Reproduce the listing that follows character for character, excluding its pictures.
════
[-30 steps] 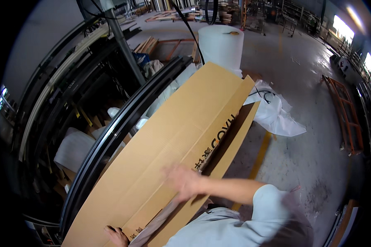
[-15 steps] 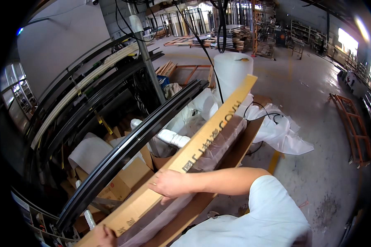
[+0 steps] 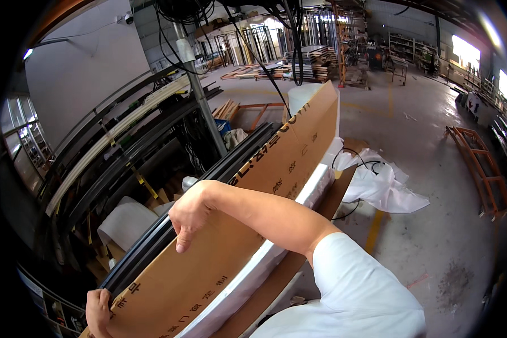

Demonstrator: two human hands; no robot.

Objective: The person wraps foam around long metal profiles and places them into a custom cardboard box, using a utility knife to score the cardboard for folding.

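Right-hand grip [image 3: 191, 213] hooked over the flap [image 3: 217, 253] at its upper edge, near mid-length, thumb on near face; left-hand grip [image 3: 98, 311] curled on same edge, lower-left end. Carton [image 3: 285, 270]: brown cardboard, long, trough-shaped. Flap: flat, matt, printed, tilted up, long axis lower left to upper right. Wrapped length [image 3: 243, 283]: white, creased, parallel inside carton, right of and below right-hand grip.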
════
- Result of this exercise -
[-30 steps] 
[-15 steps] 
[+0 steps] 

Demonstrator: two human hands; no robot.

Objective: The person wraps foam around long metal profiles and places them into a custom cardboard box, using a utility knife to score the cardboard for folding.

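Right-hand grip [image 3: 191, 213] hooked over the flap [image 3: 217, 253] at its upper edge, near mid-length, thumb on near face; left-hand grip [image 3: 98, 311] curled on same edge, lower-left end. Carton [image 3: 285, 270]: brown cardboard, long, trough-shaped. Flap: flat, matt, printed, tilted up, long axis lower left to upper right. Wrapped length [image 3: 243, 283]: white, creased, parallel inside carton, right of and below right-hand grip.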

No additional work remains on the exercise.